Iterative
Bubble Sort
Worse Time complexity O(N^2) Best Time complexity O(n) Space complexity constant
Explanation
The bubble sort is the concept that compare two numbers and the larger one goes right.
ex: [5,3,2,4,1]
First round
- The first item 5 compare to second 3, so 5 larger than 3 and then two numbers swap => [3,5,2,4,1]
- Next, 5 will continue to compare with 2, so 5 and 2 will swap => [3,2,5,4,1]
- Next, 5 will continue to compare with 4, so 5 and 4 will swap => [3,2,4,5,1]
- Next, 5 will continue to compare with 1, so 5 and 1 will swap => [3,2,4,1,5]
Second round
[3,2,4,1,5]
- The first item 3 compare to second 2, so 3 larger than 2 and then two numbers swap => [2,3,4,1,5]
- Next, 3 will continue to compare with 4, but 4 is larger => [2,3,4,1,5]
- And then it pick 4 to compare with 1 => [2,3,1,4.5]
Third round
[2,3,1,4.5]
- The first item 2 compare to second 3, so 3 larger than 2 => [2,3,1,4,5]
- Next, 3 will compare with 1, so they will swap => [2,1,3,4,5]
Fourth round
[2,1,3,4.5]
- The first item 2 compare to second 1, so 2 larger than 1 => [1,2,3,4,5]
Fifth round
[1,2,3,4.5]
- Check all the item if there is need to be swap, if there is no swap then stop the while loop
Implementation
function bubbleSort(nums){
let swaped = false
do {
swaped = false
for(let i = 0; i < nums.length ; i++){
if (nums[i] < numsp[i+1]){
const temp = nums[i]
nums[i] = nums[i + 1]
nums[i + 1] = temp
swaped = true
}
}
} while(swaped)
}
bubbleSort([10,5,6,3,2,7,1,4,8,9])
Insert Sort
Worse Time complexity O(n^2) Best Time complexity O(n) Space complexity constant
Explanation
The insert sort is the concept of keep the left list to be sorted list and then take the target item to compared from the end of the sorted list to the beginning.

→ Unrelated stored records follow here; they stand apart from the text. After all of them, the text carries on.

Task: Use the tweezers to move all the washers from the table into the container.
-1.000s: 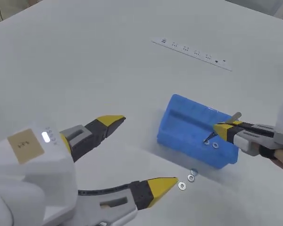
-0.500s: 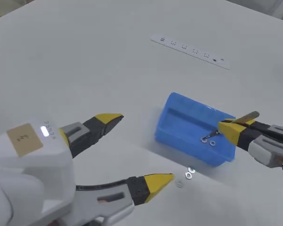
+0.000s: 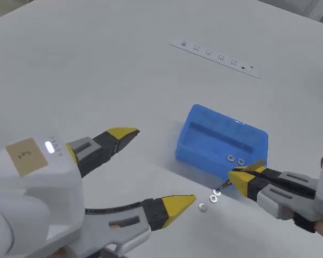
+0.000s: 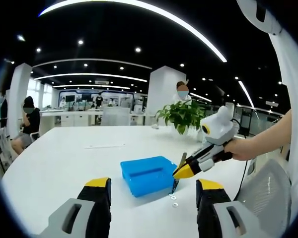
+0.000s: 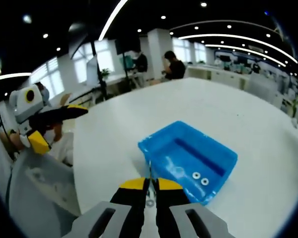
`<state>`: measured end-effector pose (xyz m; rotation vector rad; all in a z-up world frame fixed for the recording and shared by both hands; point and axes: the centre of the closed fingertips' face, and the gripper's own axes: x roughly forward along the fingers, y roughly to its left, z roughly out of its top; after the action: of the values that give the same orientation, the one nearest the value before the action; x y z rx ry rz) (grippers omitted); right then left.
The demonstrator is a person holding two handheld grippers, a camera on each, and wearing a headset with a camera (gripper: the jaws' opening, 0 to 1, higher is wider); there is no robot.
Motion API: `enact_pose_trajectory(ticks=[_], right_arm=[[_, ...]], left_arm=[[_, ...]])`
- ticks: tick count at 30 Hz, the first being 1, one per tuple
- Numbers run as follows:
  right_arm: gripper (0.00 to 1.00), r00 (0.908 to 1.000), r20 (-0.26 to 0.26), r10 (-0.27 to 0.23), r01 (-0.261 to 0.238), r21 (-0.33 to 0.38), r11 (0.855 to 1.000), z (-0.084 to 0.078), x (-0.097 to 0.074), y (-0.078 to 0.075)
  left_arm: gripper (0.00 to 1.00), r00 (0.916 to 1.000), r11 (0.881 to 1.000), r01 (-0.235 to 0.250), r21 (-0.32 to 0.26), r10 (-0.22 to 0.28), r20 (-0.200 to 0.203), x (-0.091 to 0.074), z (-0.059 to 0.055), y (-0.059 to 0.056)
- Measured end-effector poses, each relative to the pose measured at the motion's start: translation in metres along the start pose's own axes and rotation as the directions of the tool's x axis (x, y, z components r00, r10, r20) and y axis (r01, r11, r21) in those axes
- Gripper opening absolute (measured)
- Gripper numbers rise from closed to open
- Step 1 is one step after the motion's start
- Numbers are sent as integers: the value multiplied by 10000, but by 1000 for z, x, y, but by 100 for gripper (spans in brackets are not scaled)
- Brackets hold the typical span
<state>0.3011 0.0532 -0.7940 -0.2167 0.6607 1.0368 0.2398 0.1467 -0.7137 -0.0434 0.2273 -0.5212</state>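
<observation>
My left gripper (image 3: 164,165) sat low and close to me, its jaws spread wide, gripping nothing. My right gripper (image 3: 232,178) reached in from the right, tilted downward, jaws pinched together on the tweezers (image 3: 219,189), my right hand (image 4: 241,148) wrapped round its handle.

A white bench (image 3: 97,64) spreads wide, and a long white power strip (image 3: 215,58) lies flat on it toward the far side. In the left gripper view a leafy green plant (image 4: 181,116) stands beyond the bench's far edge, near a white pillar (image 4: 161,91). A seated person (image 4: 27,126) in dark clothes is off to the left, and round ceiling lights (image 4: 137,49) dot the dark ceiling
</observation>
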Motion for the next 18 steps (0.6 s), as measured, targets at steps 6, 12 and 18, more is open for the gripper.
enact_pose_trajectory(ticks=[6,12,18], right_arm=[[3,9985,-49,-545,546,100,9985,-4,3,-7],[3,9971,31,-762,759,629,9951,-6,1,-12],[3,9978,69,-658,651,755,9950,-6,3,-9]], left_arm=[[69,9997,9996,-184,-216,188,176,0,3,5],[69,9999,9998,-119,-176,120,60,0,0,2],[69,9999,9998,-90,-169,91,61,-1,0,2]])
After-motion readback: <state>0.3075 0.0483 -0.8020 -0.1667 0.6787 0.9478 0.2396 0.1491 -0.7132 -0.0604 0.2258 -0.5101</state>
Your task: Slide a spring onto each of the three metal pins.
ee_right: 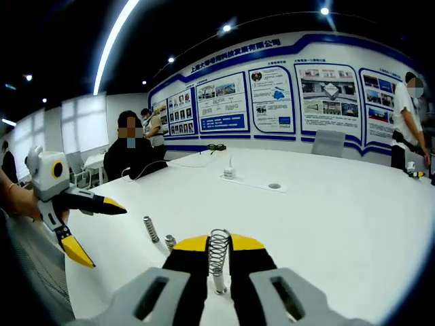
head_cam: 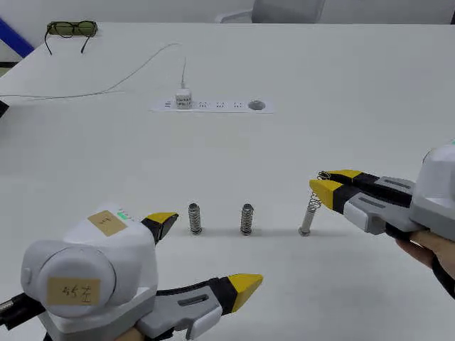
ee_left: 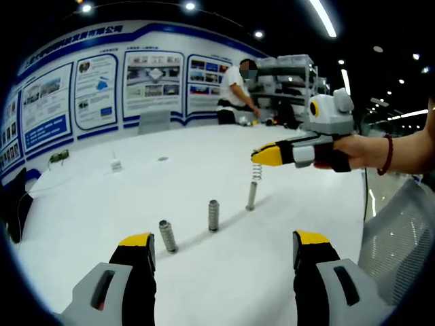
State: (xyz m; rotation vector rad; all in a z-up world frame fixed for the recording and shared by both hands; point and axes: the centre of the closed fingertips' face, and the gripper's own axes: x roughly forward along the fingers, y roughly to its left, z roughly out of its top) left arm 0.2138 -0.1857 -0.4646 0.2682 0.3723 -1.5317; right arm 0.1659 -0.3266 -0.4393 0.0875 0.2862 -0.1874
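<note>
Three metal pins stand in a row on the white table [head_cam: 341,106]. A spring sits on the left pin [head_cam: 195,219] [ee_left: 167,236] and another on the middle pin [head_cam: 247,219] [ee_left: 213,214]. The right pin [head_cam: 306,223] [ee_left: 251,197] [ee_right: 217,282] leans slightly. A third spring [head_cam: 313,202] [ee_left: 257,170] [ee_right: 218,250] sits over its top end. My right gripper [head_cam: 323,182] [ee_left: 260,157] [ee_right: 219,246] is shut on that spring. My left gripper [head_cam: 204,252] [ee_left: 223,243] [ee_right: 102,236] hangs open in front of the row with nothing between its fingers.
A white power strip [head_cam: 213,105] with a plugged-in charger [head_cam: 183,98] and its cable lies further back. Glasses [head_cam: 71,28] rest at the far left corner. A chair [head_cam: 284,8] stands beyond the table's far edge. People stand and sit around in the background [ee_right: 132,153].
</note>
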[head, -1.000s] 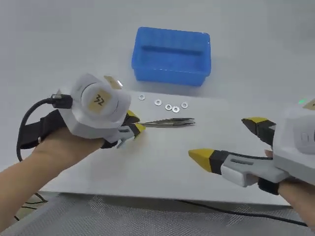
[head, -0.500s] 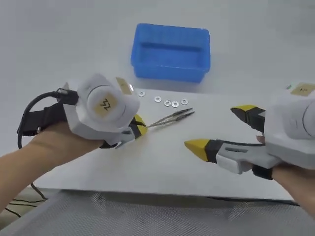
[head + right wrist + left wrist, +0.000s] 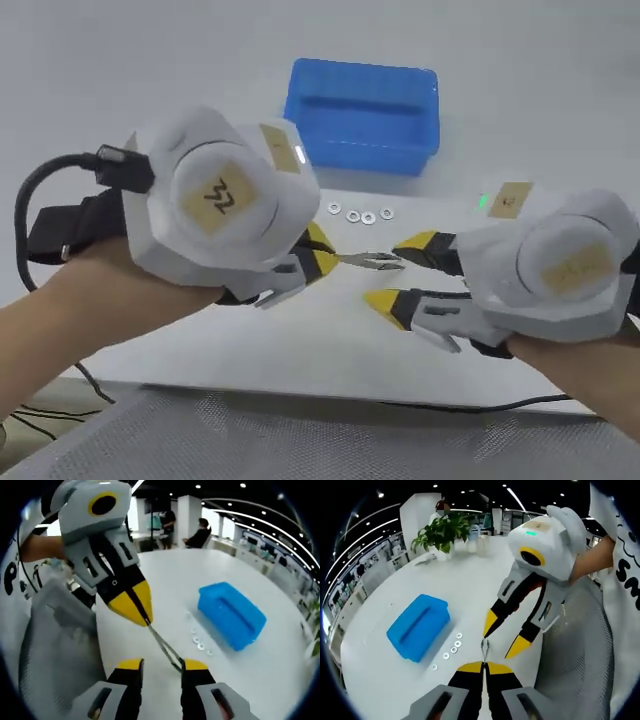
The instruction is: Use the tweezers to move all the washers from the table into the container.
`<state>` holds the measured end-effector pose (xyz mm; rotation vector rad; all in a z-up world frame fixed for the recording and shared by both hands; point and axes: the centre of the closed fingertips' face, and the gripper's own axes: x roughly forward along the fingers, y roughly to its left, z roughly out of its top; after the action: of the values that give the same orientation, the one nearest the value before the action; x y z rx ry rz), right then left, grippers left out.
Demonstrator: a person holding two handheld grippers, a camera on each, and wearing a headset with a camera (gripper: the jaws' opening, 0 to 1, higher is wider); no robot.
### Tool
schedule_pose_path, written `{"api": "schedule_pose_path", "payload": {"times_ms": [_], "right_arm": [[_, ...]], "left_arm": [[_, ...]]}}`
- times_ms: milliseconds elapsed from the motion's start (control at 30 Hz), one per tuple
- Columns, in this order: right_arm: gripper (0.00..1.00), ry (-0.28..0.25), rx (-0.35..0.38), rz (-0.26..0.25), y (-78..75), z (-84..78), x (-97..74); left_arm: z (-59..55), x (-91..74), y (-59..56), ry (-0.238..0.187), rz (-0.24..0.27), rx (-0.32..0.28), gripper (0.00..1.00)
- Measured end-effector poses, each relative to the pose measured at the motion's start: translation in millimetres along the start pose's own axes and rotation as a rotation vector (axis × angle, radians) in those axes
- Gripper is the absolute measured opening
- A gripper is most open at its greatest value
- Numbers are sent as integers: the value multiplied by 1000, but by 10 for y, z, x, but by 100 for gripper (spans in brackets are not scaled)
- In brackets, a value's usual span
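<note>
Tweezers point(image 3: 372, 261) clamped at rear end by left claw point(image 3: 318, 260), jaws closed tight, tips aimed at right claw point(image 3: 388, 272). Right claw parted, jaws set either side of tips, nothing gripped; probably placed for handover or squeeze hold. Washers point(image 3: 360, 214) laid in row on desk point(image 3: 300, 340), near blue container point(image 3: 365, 100), none yet collected.

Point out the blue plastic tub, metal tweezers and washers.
blue plastic tub point(image 3: 365, 147), head view, front wall.
metal tweezers point(image 3: 370, 261), head view, exposed tips.
small round metal washers point(image 3: 352, 214), head view, one ring.
</note>
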<state>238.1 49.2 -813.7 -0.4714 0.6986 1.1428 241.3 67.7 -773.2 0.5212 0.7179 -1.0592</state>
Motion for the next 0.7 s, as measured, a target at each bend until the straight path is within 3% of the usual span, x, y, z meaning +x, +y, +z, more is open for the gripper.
{"api": "schedule_pose_path", "payload": {"times_ms": [300, 500, 700], "right_arm": [[14, -7, -113, 36, 49, 139, 128], [6, -12, -181, 49, 69, 217, 190], [5, -21, -205, 42, 62, 242, 213]], "left_arm": [[215, -128, -87, -1, -31, 76, 0], [216, -111, -118, 16, -56, 157, 0], [223, -115, -67, 30, -21, 195, 0]]}}
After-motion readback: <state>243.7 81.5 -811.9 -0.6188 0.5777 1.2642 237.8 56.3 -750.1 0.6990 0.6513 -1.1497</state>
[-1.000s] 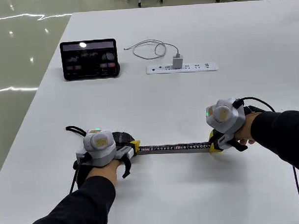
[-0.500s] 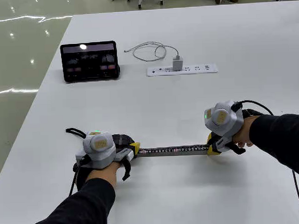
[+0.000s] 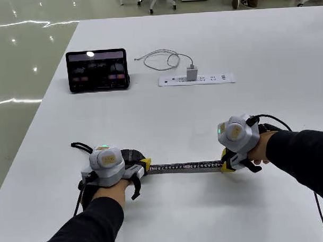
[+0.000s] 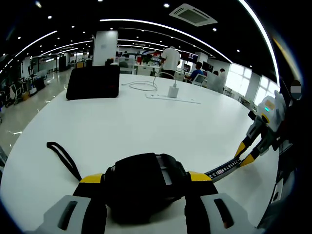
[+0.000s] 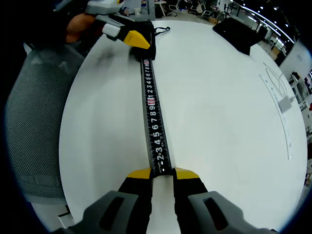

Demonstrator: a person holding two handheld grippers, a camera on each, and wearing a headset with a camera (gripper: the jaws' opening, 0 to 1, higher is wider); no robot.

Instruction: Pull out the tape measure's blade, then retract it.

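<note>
tape measure (image 3: 132, 155), blade drawn out, retraction not yet done.

head view: the black case (image 3: 128, 153) lies close to the desk's (image 3: 204, 119) near edge, toward its left edge. the left gripper (image 3: 139, 165) has its jaws clamped across it. the blade (image 3: 187, 166) runs flat on the desk, roughly parallel to the near edge, from the case rightward to the right gripper (image 3: 225, 162), whose jaws are pinched on the blade's tip. the tablet (image 3: 97, 69), cable (image 3: 162, 56) and power strip (image 3: 196, 78) sit well apart, toward the far edge.

left gripper view: the case sits between the two yellow-tipped jaws, pressed on both sides. a strap (image 4: 63, 157) trails off to its left, and the blade leaves on the right toward the other gripper.

right gripper view: the blade runs straight ahead from the closed jaws, numbers up, its long axis in line with the gripper, and ends at the case held at the far end. bare desk lies on either side of it.

judgement: the coming move turns on this axis. the right gripper would ride the blade's length back toward the case, and nothing stands in that lane.
</note>
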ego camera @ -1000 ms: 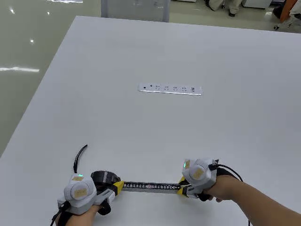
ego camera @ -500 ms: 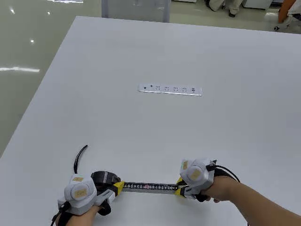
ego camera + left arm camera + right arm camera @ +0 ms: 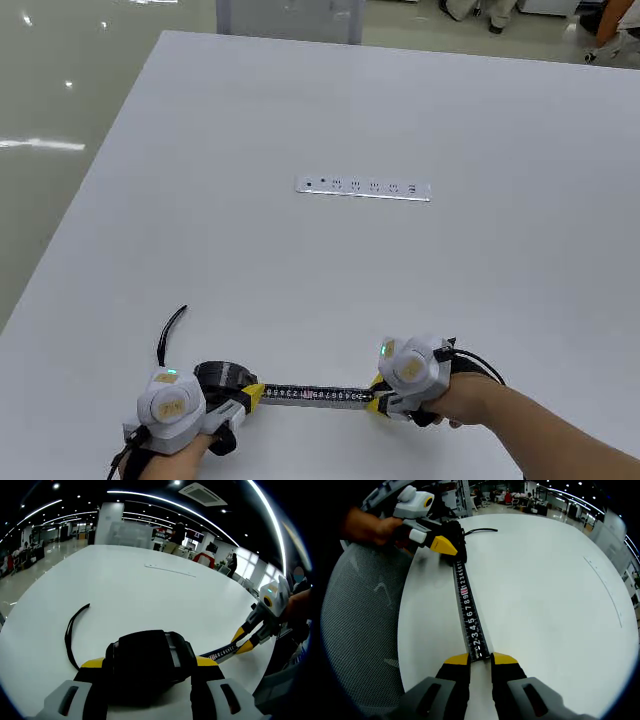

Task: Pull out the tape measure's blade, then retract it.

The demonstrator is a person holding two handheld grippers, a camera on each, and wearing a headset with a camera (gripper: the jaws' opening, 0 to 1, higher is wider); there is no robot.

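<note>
left claw: lower left of the head view, closed around the tape measure case. in the left gripper view its yellow tips hug the black body on both sides.
right claw: lower middle of the head view, pinching the free end of the blade. in the right gripper view the lowest numbers sit just ahead of its tips.
where the tape is: case and blade lie along the bottom of the head view, on the white worktop.
long axis: the blade runs straight from claw to claw, left to right across the head view. i cannot tell whether it is touching the surface or just above it.
wrist loop: black, slack, lying from the case toward the left of the left gripper view.
power strip: centre of the head view, well apart from the work.
step, as i judge it: a short stretch of blade is out. pulling or feeding back, the move runs along this one line, with the right claw travelling and the left anchoring the case.
risk: drifting off that line could twist or kink the blade, and letting go would snap it back.
</note>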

If the the left item is smaller then insert into it.
ex: [5,3,4,2,1]
First round
- The first item will be the sorted list
- The target will start from index 1 which is number 3.
- Because 3 is smaller than five, so 5 will move one step right => [5,5,4,2,1]
- Then 3 will insert into the first index => [3,5,4,2,1]
Second round
- 3 and 5 will be the sorted list
- The target will start from index 2 which is number 4.
- Because 4 is smaller than 5, so 5 will move one step right => [3,5,5,2,1]
- Next, 4 will continue to compare with 3, but 4 is larger than 3
- So 4 will insert into the first index => [3,4,5,2,1]
Third round
- 3 ,4 and 5 will be the sorted list
- The target will start from index 3 which is number 2.
- Because 2 is smaller than 5, so 5 will move one step right => [3,4,5,5,1]
- Next, 2 will continue to compare with 4, so 4 will move one step right => [3,4,4,5,1]
- Next, 2 will continue to compare with 3, so 3 will move one step right => [3,3,4,5,1]
- And then 2 will insert into the first index => [2,3,4,5,1]
Fourth round
- 2, 3 ,4 and 5 will be the sorted list
- The target will start from index 4 which is number 1.
- Because 1 is smaller than 5, so 5 will move one step right => [2,3,4,5,5]
- Next, 1 will continue to compare with 4, so 4 will move one step right => [2,3,4,4,5]
- Next, 1 will continue to compare with 3, so 3 will move one step right => [2,3,3,4,5]
- Next, 1 will continue to compare with 2, so 2 will move one step right => [2,2,3,4,5]
- And then 1 will insert into the first index => [1,2,3,4,5]
Implementation
function insertSort(nums){
for (let i = 1; i < nums.length; i++){
const temp = nums[i]
let j
for (j = i - 1; nums[j] > temp && j < nums.length; j--){
nums[j + 1] = nums[j]
}
nums[j + 1] = temp
}
}
insertSort([10,5,6,3,2,7,1,4,8,9])